Diese Begeisterung für Waffen ist kein Zufall. Bolsonaro ist Oberst der Reserve und verteidigt die Militärdiktatur (1964 -1985) als „glorreiche Epoche“. Die Diktatur habe lediglich einen Fehler begangen: „Sie folterte und tötete nicht.“ Das Statement ist so schlimm wie falsch, denn die Diktatur folterte und tötete. Laut brasilianischer Wahrheitskommission brachte sie 434 politische Gegner, 1200 Kleinbauern und 8350 Indios um. Es stört Bolsonaro nicht. In seinem Abgeordnetenbüro in Brasília hat er die Portraits der Präsidenten der Diktatur aufgehängt. Er nennt sie „meine Gurus“.
Carolina Andrade findet das falsch. „Ich will keine Diktatur“, sagt sie. „Ich bin für die Demokratie.“ Warum sie dennoch für Bolsonaro stimmt? „Weil es keine Alternativen gibt.“ Tatsächlich scheint da niemand zu sein, der einen Kompass hat. Einer, der eine positive Vision von Zukunft formuliert und Mut macht. Es sind für gewöhnlich diese Momente, in denen die Stunde der Zerstörungswütigen schlägt.
Und so kann Bolsonaro ungestraft sagen, dass man Homosexuelle „schlagen“ müsse. Dass Schwarze „nicht mal zur Reproduktion“ taugten. Dass die Ureinwohner Brasiliens „keinen Zentimeter mehr für Reservate“ bekämen. Dass Bolivianer „Abschaum“ seien. Eine linke Abgeordnete bedrohte Bolsonaro sogar vor laufender Kamera: „Du verdienst es nicht, von mir vergewaltigt zu werden.“
Diese Ungeheuerlichkeiten haben auch den Effekt, dass 42 Prozent der Wähler nie für Bolsonaro votieren würden. Es ist der höchste Grad an Ablehnung aller 13 Präsidentschaftskandidaten. Während Bolsonaro die meiste Zustimmung von gut ausgebildeten und wohlhabenden Männern bekommt, fühlt sich die Hälfte der weiblichen Wähler von ihm abgestoßen.
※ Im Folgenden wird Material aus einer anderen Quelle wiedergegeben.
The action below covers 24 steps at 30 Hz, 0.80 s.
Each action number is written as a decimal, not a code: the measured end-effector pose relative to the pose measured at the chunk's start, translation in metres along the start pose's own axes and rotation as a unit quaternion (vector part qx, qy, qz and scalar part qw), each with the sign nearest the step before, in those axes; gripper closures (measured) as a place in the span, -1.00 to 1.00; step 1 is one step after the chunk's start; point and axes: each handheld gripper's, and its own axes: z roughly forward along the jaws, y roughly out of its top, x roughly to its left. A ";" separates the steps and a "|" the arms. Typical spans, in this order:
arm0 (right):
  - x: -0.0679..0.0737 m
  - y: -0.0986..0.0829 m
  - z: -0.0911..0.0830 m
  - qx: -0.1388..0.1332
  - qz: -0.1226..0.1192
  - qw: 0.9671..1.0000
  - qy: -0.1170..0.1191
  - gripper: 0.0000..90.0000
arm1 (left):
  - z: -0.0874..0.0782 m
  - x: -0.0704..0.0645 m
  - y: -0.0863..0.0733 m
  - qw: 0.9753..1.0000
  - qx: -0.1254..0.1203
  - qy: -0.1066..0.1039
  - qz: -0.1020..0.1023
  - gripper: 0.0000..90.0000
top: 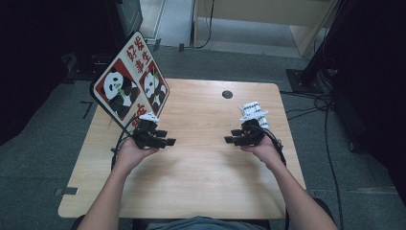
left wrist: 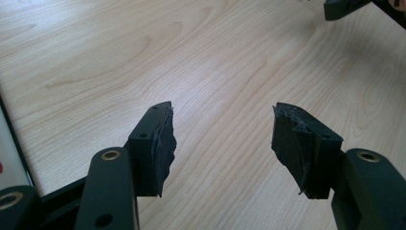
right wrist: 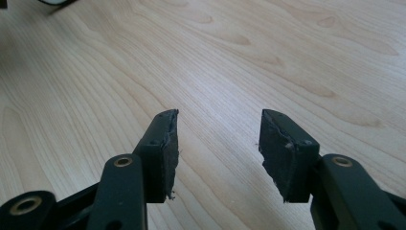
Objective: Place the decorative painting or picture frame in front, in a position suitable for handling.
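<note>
- Propped at the table's far-left corner: flat square red-and-white panda-print board with a black rim, standing tilted on one corner, diamond-wise, printed face turned toward the person.
- Leaning off past the tabletop's left edge, one diagonal running up and away toward the far left, lowest corner down by the wood.
- Just beside that lowest corner: left gripper, black two-jaw tool held in the left hand; board lying behind and to the outer left of it, nothing between the jaws.
- Jaws of the left gripper spread wide apart over bare wood, pointing toward the table's middle, away from the board; a strip of the board's black rim visible at the view's left edge.
- Well apart, across the pale wood-grain tabletop: right gripper in the right hand, pointing inward at its twin.
- Jaws of the right gripper likewise parted, empty, above plain wood.
- Left hand clearly the nearer to the board; probably a turn outward needed before any grasp of its rim.
</note>
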 end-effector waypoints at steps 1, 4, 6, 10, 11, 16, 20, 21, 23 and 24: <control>0.000 0.000 0.000 0.001 -0.001 1.000 -0.002 0.08 | -0.001 0.000 0.000 1.000 -0.001 0.000 0.000 -0.11; -0.001 0.000 -0.001 -0.001 0.001 1.000 -0.002 0.07 | -0.002 0.000 -0.001 1.000 -0.002 0.001 -0.002 -0.10; -0.002 0.000 -0.001 -0.002 0.001 1.000 -0.003 0.07 | -0.003 0.000 -0.001 1.000 -0.006 -0.008 -0.011 -0.10; -0.002 -0.001 -0.001 0.001 0.008 1.000 0.001 0.05 | -0.004 -0.001 -0.002 1.000 -0.006 0.000 -0.007 -0.11; -0.002 -0.001 -0.001 0.001 0.007 1.000 0.000 0.05 | -0.004 -0.001 -0.002 1.000 -0.005 -0.001 -0.008 -0.11; -0.001 -0.001 -0.001 0.002 0.003 1.000 -0.002 0.03 | -0.007 -0.001 -0.002 1.000 -0.009 0.002 -0.007 -0.10; -0.001 -0.001 -0.001 0.006 0.003 1.000 -0.003 0.03 | -0.009 -0.002 -0.002 1.000 -0.012 0.003 -0.009 -0.10; -0.001 -0.001 -0.001 0.008 0.001 1.000 -0.002 0.02 | -0.010 -0.002 -0.003 1.000 -0.013 0.003 -0.007 -0.10; -0.001 -0.001 0.000 0.008 -0.002 1.000 -0.001 0.02 | -0.011 -0.003 -0.004 1.000 -0.013 0.004 -0.007 -0.10; -0.001 0.000 0.000 0.008 -0.001 1.000 -0.001 0.02 | -0.012 -0.003 -0.004 1.000 -0.013 0.005 -0.006 -0.11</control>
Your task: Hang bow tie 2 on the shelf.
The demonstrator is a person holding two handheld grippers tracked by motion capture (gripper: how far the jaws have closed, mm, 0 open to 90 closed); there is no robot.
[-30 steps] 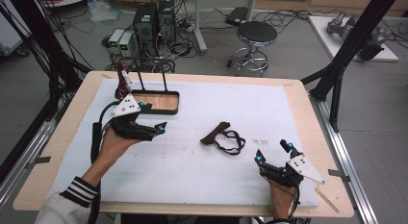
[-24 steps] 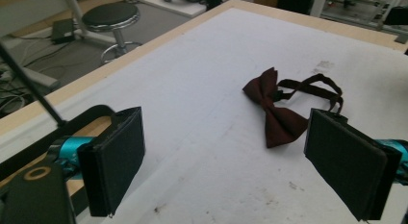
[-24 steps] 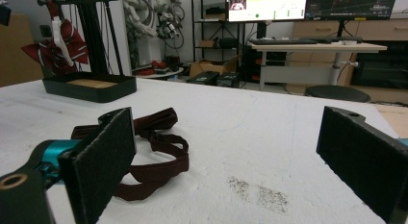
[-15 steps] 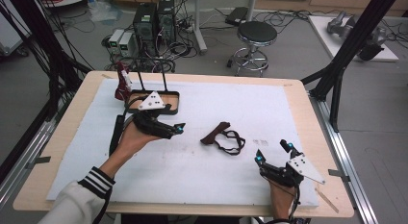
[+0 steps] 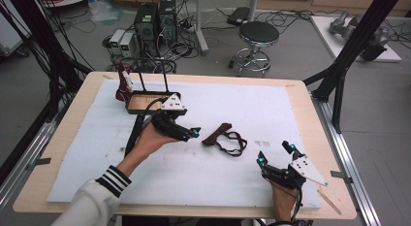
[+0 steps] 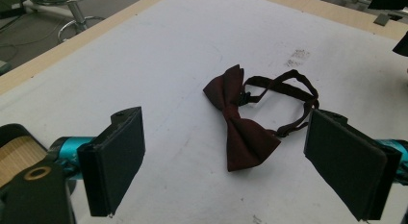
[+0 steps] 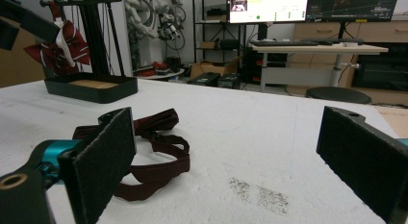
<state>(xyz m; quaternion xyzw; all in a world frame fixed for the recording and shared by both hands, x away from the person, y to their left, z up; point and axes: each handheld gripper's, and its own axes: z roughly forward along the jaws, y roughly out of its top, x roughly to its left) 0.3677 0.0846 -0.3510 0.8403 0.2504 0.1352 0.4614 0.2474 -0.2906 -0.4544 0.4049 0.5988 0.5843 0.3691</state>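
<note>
Both tongs, left [image 5: 193,133] and right [image 5: 274,153], spread beside unlabelled maroon bow tie [image 6: 239,123].

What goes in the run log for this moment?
left claw: open, near bow tie | right claw: open, apart | bow tie: flat on table

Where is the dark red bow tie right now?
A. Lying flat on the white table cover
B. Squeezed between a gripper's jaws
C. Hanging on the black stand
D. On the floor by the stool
A: the bow tie lies flat on the white cover, nothing gripping it.
</note>
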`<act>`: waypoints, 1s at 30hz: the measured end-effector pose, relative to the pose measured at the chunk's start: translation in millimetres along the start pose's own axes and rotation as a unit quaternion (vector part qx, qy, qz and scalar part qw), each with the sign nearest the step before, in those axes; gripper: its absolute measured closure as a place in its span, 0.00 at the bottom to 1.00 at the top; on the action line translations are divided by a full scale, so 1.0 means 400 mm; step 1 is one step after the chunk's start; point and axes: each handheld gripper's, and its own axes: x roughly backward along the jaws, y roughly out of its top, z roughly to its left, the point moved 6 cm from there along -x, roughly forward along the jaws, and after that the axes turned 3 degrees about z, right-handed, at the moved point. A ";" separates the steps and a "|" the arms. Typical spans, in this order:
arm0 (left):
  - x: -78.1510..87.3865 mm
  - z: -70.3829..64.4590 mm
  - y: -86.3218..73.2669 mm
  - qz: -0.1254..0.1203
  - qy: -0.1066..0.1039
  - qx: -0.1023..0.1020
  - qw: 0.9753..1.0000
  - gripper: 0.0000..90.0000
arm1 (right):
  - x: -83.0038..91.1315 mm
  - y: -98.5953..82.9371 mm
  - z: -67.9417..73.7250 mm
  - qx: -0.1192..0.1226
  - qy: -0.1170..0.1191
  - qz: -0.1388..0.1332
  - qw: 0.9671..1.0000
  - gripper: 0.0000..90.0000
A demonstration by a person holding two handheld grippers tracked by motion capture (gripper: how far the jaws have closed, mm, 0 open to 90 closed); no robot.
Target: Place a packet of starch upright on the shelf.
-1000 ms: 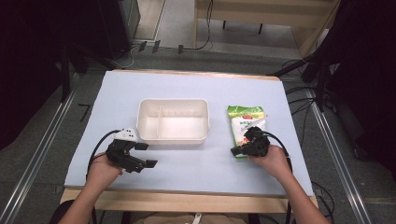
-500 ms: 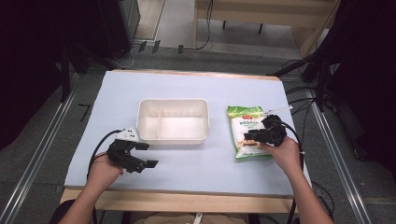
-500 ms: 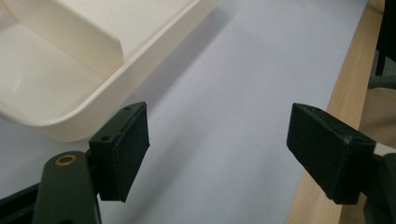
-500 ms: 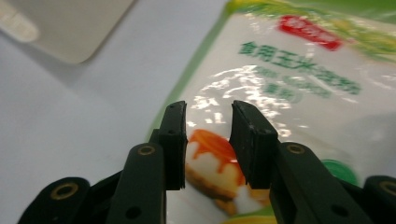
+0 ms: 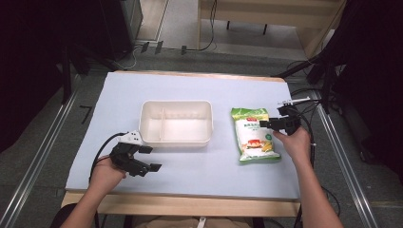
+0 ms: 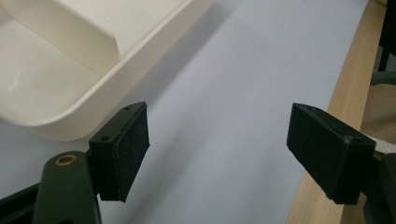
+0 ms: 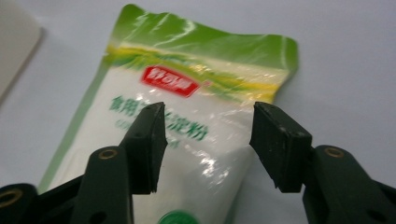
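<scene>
A green and white pouch (image 5: 254,135) lies flat on the pale blue mat, right of a cream two-compartment tray (image 5: 176,140). My right gripper (image 5: 267,124) hovers at the pouch's right edge, jaws open. In the right gripper view the pouch (image 7: 196,112) lies under and between the open fingers (image 7: 148,147), with nothing pinched. My left gripper (image 5: 148,158) sits open near the front left of the mat, just below the tray's front left corner. In the left gripper view its pads (image 6: 123,149) are wide apart over bare mat, and the tray (image 6: 70,119) is at upper left.
The table's wooden front edge (image 5: 180,204) runs close behind my left hand. Cables (image 5: 304,102) trail off the right side of the mat (image 5: 199,90). Metal rails flank the table on both sides.
My right gripper has moved up and to the right, from the pouch's lower left part to its right edge. The left gripper has stayed put.
</scene>
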 end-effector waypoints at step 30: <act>0.003 -0.002 -0.001 0.001 0.001 -0.003 1.000 0.24 | -0.080 0.023 0.013 -0.064 0.020 0.055 0.996 0.96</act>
Bolsonaro ist in dritter Ehe verheiratet, er hat vier Söhne, von denen drei ebenfalls in der Politik sind. Über seine einzige Tochter sagt er: „Da habe ich mal geschwächelt.“
Auch Carolina Andrade glaubt, dass Bolsonaro oft verbal über die Stränge schlage. Aber seine Zitate würden auch von den Medien aus dem Kontext gerissen, verteidigt sie ihn. Vieles sei „Fake News“.
Andrades wichtigster Beweggrund, für Bolsonaro zu stimmen, ist ein Gefühl, das Millionen Brasilianer teilen. Es ist diffus aber überwältigend. Und es sagt: Es kann so mit Brasilien nicht weitergehen. Ihnen präsentiert sich Bolsonaro als der Mann mit dem Kärcher. „Ich werde ausmisten“, verspricht er. Carolina Andrade will es ihm glauben.
Es bewahrheitet sich, was der Philosoph Vladimir Safatle gesagt hat: „Brasilien ist politisch leer.“ Das Vakuum füllen nun ein rechter Extremist. Die drei Begriffe, die Carolina Andrade spontan zu Brasilien einfallen sind: Korruption, Scham und Enttäuschung.